0436. Find Right Interval (M)

Find Right Interval (M)

题目

Given a set of intervals, for each of the interval i, check if there exists an interval j whose start point is bigger than or equal to the end point of the interval i, which can be called that j is on the "right" of i.

For any interval i, you need to store the minimum interval j's index, which means that the interval j has the minimum start point to build the "right" relationship for interval i. If the interval j doesn't exist, store -1 for the interval i.

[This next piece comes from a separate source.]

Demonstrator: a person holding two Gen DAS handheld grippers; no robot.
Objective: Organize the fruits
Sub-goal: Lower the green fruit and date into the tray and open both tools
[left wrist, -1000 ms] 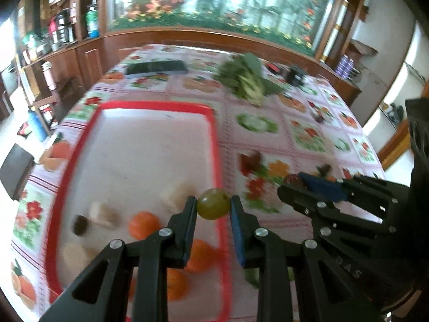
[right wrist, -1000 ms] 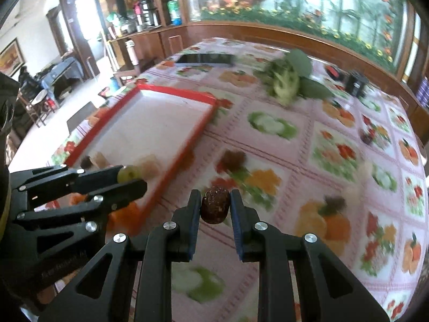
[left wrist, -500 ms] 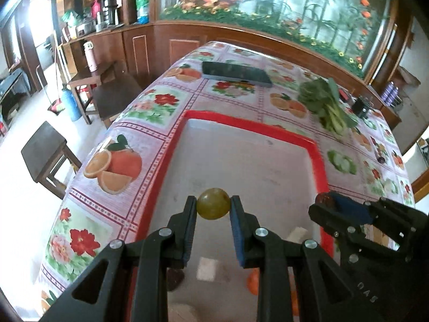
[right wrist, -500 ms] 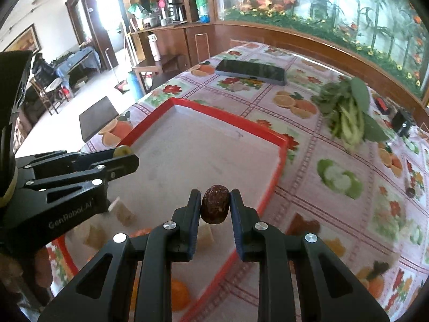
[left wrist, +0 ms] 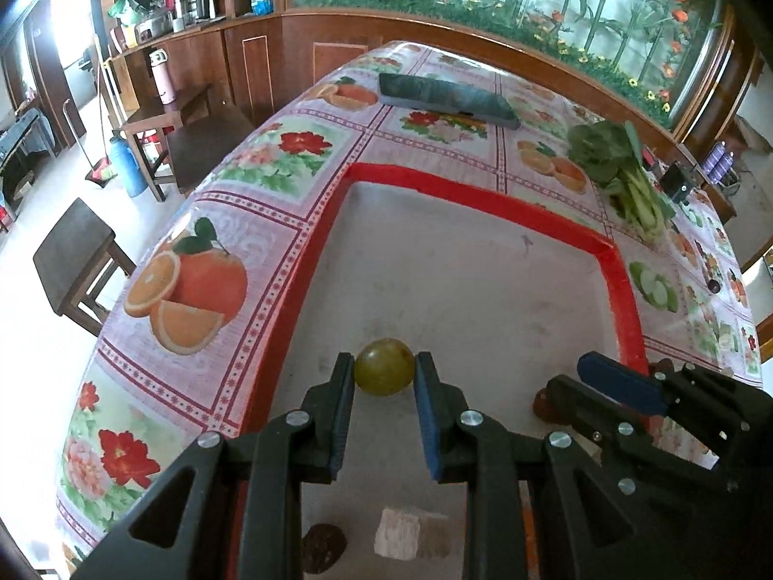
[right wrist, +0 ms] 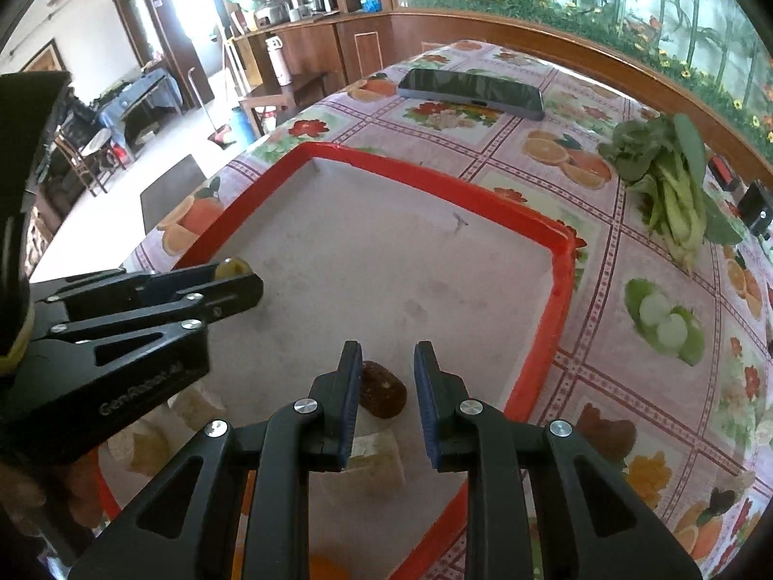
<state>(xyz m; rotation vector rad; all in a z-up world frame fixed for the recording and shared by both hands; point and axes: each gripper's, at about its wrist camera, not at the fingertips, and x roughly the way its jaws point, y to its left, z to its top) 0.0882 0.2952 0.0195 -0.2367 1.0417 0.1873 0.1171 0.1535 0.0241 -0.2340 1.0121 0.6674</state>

Finally, you need output the stored value of each interval as an array.

Note:

1. You may assume the interval's end point is always bigger than its start point.
2. You may assume none of these intervals have the same start point.

Example 1:

Input: [ [1,2] ]

Output: [-1]

Explanation: There is only one interval in the collection, so it outputs -1.

Example 2:

Input: [ [3,4], [2,3], [1,2] ]

Output: [-1, 0, 1]

Explanation: There is no satisfied "right" interval for [3,4].
For [2,3], the interval [3,4] has minimum-"right" start point;
For [1,2], the interval [2,3] has minimum-"right" start point.

Example 3:

Input: [ [1,4], [2,3], [3,4] ]

Output: [-1, 2, -1]

Explanation: There is no satisfied "right" interval for [1,4] and [3,4].
For [2,3], the interval [3,4] has minimum-"right" start point.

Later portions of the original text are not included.